If we apply this to web programming it means that one could save a tremendous amount of money in server costs and provide a far more responsive system at the same time. Server costs go beyond the mere monthly cost of the hardware. Calculations should include MTBF, maintenance, power, cooling, etc. If you are using AWS these costs are all part of the package, of course.
So, no, in my case, I don't take it lightly. I don't like it when people suggest that we "throw another server at it". First I want to see that the code is as tight and fast as can be. Then we look at throwing hardware at it. Of course, there is a point where hunting down clock cycles becomes more expensive than it is worth. The location of this point on the timeline is different for each business and project.
> I don't like it when people suggest that we "throw another server at it". First I want to see that the code is as tight and fast as can be.
I understand that you don't like it, but that doesn't mean it's actually more efficient. Except in very rare cases, it usually saves money in the long run to add additional servers. The correct way isn't always the best way.
Performance differences are anything but negligible. In the case of the "billion elements", you are now spending the majority of time for reversing the array twice.
As a programmer you should always know what kind of cost you are incurring, both asymptotically and down to cycles.
Trying to condense all the cases into one (using reverse or local state like 'step' from OPs version) is what hurts readability and maintainability.
Also, the "buy more metal" argument is hardly applicable for implementing this one way or another. Its an argument for using whatever platform you are most productive in.
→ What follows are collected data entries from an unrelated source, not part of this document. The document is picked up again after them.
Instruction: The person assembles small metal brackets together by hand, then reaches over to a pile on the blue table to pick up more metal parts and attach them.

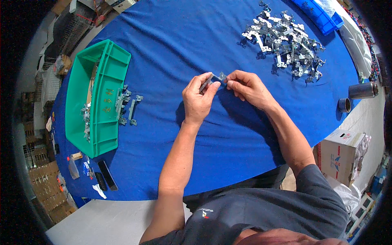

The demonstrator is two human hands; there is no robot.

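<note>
Over the middle of the blue cloth, my left hand (196, 98) is closed around a small metal bracket (221, 76). My right hand (250, 87) pinches at the bracket's right end with thumb and forefinger; a smaller part between those fingertips cannot be made out. At the far right lies a loose heap of similar metal brackets (281, 41), some silver and some dark. To the left, several brackets (132, 110) lie side by side next to a green plastic crate (111, 94). More metal parts (86, 118) show inside the crate.
A blue plastic tray (318, 16) stands at the far right edge. A dark cylindrical flask (362, 90) and its cup (344, 105) lie at the right edge. Near the lower left are a black phone (108, 175) and small items. A cardboard box (339, 157) sits beyond the table's right side.
</note>
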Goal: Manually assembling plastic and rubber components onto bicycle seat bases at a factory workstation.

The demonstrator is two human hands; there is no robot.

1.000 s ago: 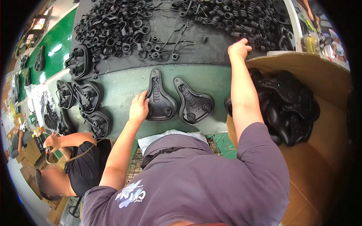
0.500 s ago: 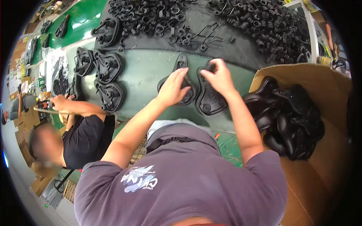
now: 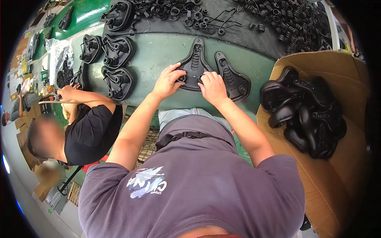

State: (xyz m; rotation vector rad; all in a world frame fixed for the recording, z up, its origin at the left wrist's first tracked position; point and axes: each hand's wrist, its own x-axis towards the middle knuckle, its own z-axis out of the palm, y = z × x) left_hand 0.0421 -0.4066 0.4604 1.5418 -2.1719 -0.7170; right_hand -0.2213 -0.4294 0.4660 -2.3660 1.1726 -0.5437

> As a programmer you should always know what kind of cost you are incurring, both asymptotically and down to cycles.
No, as a programmer, you should be able to determine what kind of cost you are incurring when it matters, and much more importantly, you should be able to determine when it matters and when it doesn't.
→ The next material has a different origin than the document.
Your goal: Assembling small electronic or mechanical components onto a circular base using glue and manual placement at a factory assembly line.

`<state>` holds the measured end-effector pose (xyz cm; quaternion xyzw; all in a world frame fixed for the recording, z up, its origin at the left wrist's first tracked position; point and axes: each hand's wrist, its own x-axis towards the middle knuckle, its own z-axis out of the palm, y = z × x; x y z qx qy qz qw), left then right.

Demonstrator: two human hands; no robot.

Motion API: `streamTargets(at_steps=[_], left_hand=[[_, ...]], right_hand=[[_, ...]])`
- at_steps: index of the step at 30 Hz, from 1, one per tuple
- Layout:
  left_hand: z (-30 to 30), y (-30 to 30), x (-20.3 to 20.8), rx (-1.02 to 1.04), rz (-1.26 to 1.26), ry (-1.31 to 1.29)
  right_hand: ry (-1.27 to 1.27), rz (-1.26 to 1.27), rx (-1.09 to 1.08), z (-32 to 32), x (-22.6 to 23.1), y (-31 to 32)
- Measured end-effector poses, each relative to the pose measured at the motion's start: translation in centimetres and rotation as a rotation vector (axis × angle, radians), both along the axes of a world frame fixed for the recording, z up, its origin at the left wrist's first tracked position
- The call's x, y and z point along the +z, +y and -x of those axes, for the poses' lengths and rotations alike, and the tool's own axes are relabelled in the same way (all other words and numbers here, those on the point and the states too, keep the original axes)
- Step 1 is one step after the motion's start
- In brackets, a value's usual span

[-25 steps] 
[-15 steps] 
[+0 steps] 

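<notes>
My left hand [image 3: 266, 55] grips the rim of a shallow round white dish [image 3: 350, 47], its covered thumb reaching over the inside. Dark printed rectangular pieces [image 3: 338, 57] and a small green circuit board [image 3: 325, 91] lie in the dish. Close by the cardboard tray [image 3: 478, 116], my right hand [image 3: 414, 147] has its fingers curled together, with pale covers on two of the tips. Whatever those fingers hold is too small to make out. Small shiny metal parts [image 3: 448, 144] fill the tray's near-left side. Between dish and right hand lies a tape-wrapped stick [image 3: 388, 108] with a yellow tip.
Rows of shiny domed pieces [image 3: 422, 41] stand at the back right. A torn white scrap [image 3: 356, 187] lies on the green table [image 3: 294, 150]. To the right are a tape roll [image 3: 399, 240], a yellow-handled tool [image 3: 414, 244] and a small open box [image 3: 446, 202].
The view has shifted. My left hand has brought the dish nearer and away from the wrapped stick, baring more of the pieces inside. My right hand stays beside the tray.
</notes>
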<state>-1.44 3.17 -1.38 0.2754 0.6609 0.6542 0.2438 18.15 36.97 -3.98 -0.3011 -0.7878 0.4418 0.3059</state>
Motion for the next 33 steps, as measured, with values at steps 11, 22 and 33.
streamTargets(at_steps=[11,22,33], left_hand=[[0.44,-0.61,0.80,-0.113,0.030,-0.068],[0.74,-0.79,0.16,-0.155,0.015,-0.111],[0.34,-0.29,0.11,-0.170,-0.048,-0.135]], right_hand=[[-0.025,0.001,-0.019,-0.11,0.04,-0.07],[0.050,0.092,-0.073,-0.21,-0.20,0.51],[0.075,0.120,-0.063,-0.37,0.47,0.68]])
And even in the case of a billion elements, the difference in time is still negligible. Developer time is almost always better to optimize for. There's a reason Facebook and Google weren't coded entirely in C.
Here's my second Javascript draft. I intend to refactor it tomorrow so that the three if branches are unrolled into their own functions. Especially since some bizarre facet of Javascript's type coercion makes it impossible to do early returns inside the iterator function ([] << 1 somehow comes out as 1, not [1]).
I've posted and deleted this a few times, since I keep rethinking it. This is a Lua version, and I'm pretty new to Lua (it's good practice). No reverses needed; just numeric for loops.
I'd rather keep n = 0 as a separate case since it doesn't need to consider a break point or a count variable. The test - Is n 0? - happens once and by including it, you can omit a lot of pointless tests - Am I at the breakpoint? - and increments - Add another one to count. Those tests and increments seem much worse than the single test - especially if the array (a table in Lua) will grow to very, very large sizes.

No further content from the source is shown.